What you should do: Copy out every record below with complete accuracy.

Segment Start: Records for the task

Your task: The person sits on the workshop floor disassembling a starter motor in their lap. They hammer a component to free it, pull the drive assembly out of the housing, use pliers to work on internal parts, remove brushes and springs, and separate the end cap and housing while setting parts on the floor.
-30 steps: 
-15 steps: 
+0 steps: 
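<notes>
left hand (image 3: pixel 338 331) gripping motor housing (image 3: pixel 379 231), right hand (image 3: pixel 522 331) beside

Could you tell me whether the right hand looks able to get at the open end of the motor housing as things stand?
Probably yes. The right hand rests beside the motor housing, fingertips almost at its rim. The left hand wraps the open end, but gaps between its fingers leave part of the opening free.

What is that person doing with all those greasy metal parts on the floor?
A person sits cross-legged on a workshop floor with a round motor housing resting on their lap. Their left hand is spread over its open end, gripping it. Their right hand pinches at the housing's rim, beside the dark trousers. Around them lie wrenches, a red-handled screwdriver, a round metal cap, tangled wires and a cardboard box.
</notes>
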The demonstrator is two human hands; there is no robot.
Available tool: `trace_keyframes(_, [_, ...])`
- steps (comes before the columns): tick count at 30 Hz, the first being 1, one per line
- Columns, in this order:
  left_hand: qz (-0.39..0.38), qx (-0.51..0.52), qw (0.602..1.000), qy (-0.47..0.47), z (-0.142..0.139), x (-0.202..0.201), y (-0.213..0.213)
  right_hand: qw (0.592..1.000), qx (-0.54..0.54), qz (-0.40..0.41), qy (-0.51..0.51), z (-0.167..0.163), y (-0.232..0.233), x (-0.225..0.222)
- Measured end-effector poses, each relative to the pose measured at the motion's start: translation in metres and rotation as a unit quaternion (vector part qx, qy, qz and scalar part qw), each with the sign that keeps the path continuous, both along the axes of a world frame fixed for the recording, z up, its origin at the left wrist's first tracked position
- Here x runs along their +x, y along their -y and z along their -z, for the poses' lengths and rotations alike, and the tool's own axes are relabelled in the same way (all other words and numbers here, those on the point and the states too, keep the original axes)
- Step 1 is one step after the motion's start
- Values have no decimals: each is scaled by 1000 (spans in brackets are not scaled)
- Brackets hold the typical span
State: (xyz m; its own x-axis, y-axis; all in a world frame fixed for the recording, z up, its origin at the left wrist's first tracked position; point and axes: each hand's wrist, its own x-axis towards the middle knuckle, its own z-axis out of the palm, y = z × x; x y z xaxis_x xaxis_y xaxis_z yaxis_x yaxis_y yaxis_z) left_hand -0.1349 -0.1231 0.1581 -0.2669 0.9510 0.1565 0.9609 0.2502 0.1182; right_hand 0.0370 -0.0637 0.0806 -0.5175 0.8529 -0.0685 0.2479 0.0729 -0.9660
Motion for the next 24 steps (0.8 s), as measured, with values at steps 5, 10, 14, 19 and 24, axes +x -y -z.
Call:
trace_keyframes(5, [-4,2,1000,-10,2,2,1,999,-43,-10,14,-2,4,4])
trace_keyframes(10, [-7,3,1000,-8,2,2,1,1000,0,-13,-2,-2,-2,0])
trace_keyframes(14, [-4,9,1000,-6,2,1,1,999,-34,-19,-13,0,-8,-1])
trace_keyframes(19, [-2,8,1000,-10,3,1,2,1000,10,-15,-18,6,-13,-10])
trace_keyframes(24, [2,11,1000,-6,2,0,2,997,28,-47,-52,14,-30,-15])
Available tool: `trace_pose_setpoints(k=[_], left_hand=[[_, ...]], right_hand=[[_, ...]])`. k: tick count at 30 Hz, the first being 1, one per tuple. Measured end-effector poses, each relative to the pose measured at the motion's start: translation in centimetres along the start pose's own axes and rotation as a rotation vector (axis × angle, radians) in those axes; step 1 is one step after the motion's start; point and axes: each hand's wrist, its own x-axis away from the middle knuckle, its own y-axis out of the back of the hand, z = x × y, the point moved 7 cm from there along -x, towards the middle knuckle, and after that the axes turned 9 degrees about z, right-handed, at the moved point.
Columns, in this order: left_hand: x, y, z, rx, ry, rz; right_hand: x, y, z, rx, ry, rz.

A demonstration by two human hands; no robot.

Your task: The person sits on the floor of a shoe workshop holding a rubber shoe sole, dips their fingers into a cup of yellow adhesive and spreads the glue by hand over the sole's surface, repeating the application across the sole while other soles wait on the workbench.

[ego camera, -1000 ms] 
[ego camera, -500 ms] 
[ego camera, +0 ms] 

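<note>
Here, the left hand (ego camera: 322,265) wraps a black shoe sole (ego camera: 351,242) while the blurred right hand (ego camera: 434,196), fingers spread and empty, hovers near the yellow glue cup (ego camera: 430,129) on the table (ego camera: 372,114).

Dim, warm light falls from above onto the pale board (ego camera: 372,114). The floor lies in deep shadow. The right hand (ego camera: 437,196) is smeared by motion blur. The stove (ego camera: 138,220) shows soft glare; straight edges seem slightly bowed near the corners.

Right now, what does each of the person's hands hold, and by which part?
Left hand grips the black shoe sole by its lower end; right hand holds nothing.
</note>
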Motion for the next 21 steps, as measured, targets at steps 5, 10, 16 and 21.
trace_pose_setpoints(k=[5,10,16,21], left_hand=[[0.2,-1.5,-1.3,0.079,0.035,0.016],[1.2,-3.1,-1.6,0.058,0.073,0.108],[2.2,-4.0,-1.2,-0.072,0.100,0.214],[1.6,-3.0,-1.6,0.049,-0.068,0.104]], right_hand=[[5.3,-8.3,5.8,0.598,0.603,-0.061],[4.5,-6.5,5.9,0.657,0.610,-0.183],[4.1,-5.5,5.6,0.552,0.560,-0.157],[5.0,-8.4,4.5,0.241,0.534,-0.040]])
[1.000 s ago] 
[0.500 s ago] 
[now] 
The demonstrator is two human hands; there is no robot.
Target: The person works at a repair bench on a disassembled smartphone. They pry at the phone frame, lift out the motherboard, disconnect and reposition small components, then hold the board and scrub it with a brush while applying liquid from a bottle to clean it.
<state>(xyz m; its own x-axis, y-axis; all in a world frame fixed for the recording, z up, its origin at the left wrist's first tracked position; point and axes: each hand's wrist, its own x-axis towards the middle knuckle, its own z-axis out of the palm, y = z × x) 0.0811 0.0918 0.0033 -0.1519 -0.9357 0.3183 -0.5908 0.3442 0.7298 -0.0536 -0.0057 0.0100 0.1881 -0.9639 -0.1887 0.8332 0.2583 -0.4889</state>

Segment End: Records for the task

Task solution:
Your task: The person sits on the workshop floor disassembling a starter motor in their lap. They hammer a component to free it, pull the drive assembly out of the housing, use pliers to work on internal parts, remove brushes and springs, and separate the end cap and housing while setting parts on the floor.
-30 steps: 
-15 steps: 
+0 steps: 
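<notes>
left hand (image 3: pixel 338 331) gripping motor housing (image 3: pixel 379 231), right hand (image 3: pixel 522 331) beside

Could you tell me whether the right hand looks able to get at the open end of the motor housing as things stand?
Probably yes. The right hand rests beside the motor housing, fingertips almost at its rim. The left hand wraps the open end, but gaps between its fingers leave part of the opening free.

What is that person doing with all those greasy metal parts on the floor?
A person sits cross-legged on a workshop floor with a round motor housing resting on their lap. Their left hand is spread over its open end, gripping it. Their right hand pinches at the housing's rim, beside the dark trousers. Around them lie wrenches, a red-handled screwdriver, a round metal cap, tangled wires and a cardboard box.
</notes>
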The demonstrator is two human hands; there is no robot.
Available tool: `trace_keyframes(_, [_, ...])`
- steps (comes before the columns): tick count at 30 Hz, the first being 1, one per line
- Columns, in this order:
  left_hand: qz (-0.39..0.38), qx (-0.51..0.52), qw (0.602..1.000), qy (-0.47..0.47), z (-0.142..0.139), x (-0.202..0.201), y (-0.213..0.213)
  right_hand: qw (0.592..1.000), qx (-0.54..0.54), qz (-0.40..0.41), qy (-0.51..0.51), z (-0.167..0.163), y (-0.232..0.233), x (-0.225..0.222)
- Measured end-effector poses, each relative to the pose measured at the motion's start: translation in metres and rotation as a unit quaternion (vector part qx, qy, qz and scalar part qw), each with the sign that keeps the path continuous, both along the axes of a world frame fixed for the recording, z up, its origin at the left wrist's first tracked position
- Here x runs along their +x, y along their -y and z along their -z, for the poses' lengths and rotations alike, and the tool's own axes are relabelled in the same way (all other words and numbers here, those on the point and the states too, keep the original axes)
- Step 1 is one step after the motion's start
- Values have no decimals: each is scaled by 1000 (spans in brackets are not scaled)
- Brackets hold the typical span
State: (xyz m; its own x-axis, y-axis; all in a world frame fixed for the recording, z up, its origin at the left wrist's first tracked position; point and axes: each hand's wrist, its own x-axis towards the middle knuckle, its own z-axis out of the palm, y = z × x; x y z xaxis_x xaxis_y xaxis_z yaxis_x yaxis_y yaxis_z) left_hand -0.1349 -0.1231 0.1581 -0.2669 0.9510 0.1565 0.9609 0.2502 0.1182; right_hand 0.0370 -0.0637 0.0806 -0.5175 0.8529 -0.0685 0.2479 0.0729 -0.9660
Motion for the next 24 steps (0.8 s), as measured, with values at steps 5, 10, 14, 19 and 24, axes +x -y -z.
Call:
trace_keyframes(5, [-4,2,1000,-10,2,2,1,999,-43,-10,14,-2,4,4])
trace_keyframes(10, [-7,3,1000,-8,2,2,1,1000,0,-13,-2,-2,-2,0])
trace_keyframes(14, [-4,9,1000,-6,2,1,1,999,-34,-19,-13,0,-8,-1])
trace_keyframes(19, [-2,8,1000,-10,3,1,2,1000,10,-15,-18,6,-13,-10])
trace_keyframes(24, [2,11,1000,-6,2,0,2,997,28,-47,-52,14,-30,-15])
Available tool: `trace_pose_setpoints(k=[_], left_hand=[[_, ...]], right_hand=[[_, ...]])`. k: tick count at 30 Hz, the first being 1, one per tuple. Measured end-effector poses, each relative to the pose measured at the motion's start: translation in centimetres along the start pose's own axes and rotation as a rotation vector (axis × angle, radians) in those axes; step 1 is one step after the motion's start; point and axes: each hand's wrist, its own x-axis away from the middle knuckle, its own y-axis out of the back of the hand, z = x × y, the point moved 7 cm from there along -x, towards the middle knuckle, and after that the axes turned 9 degrees about z, right-handed, at the moved point.
Columns, in this order: left_hand: x, y, z, rx, ry, rz; right_hand: x, y, z, rx, ry, rz.

A demonstration by two human hands; no robot.

Your task: The person sits on the floor of a shoe workshop holding a rubber shoe sole, dips their fingers into a cup of yellow adhesive and spreads the glue by hand over the sole's surface, repeating the application across the sole while other soles wait on the workbench.

[ego camera, -1000 ms] 
[ego camera, -500 ms] 
[ego camera, +0 ms] 

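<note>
Here, the left hand (ego camera: 322,265) wraps a black shoe sole (ego camera: 351,242) while the blurred right hand (ego camera: 434,196), fingers spread and empty, hovers near the yellow glue cup (ego camera: 430,129) on the table (ego camera: 372,114).

Dim, warm light falls from above onto the pale board (ego camera: 372,114). The floor lies in deep shadow. The right hand (ego camera: 437,196) is smeared by motion blur. The stove (ego camera: 138,220) shows soft glare; straight edges seem slightly bowed near the corners.

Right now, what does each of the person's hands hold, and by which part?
Left hand grips the black shoe sole by its lower end; right hand holds nothing.
</note>
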Motion for the next 21 steps, as measured, targets at steps 5, 10, 16 and 21.
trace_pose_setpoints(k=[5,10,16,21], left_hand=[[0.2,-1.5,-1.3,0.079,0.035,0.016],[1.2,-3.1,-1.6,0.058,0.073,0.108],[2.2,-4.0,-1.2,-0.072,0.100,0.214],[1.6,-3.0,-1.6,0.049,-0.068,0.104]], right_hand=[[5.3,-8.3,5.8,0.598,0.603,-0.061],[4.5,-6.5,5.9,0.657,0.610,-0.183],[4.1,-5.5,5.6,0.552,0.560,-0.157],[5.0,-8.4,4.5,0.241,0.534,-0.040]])
[1.000 s ago] 
[0.500 s ago] 
[now] 
The demonstrator is two human hands; there is no robot.
Target: The person works at a repair bench on a disassembled smartphone. They pry at the phone frame, lift out the motherboard, disconnect and reposition small components, then hold the board and scrub it with a brush while applying liquid from a bottle to clean it.
<state>(xyz m; its own x-axis, y-axis; all in a world frame fixed for the recording, z up, its origin at the left wrist's first tracked position; point and axes: each hand's wrist, its own x-axis towards the middle knuckle, its own z-axis out of the palm, y = z × x) 0.0811 0.0918 0.0033 -0.1519 -0.9357 0.3183 -0.5908 0.3442 0.7298 -0.0536 -0.0057 0.0100 0.1881 -0.9639 -0.1887 0.8332 0.2583 -0.4889</state>

Here is where the answer stops.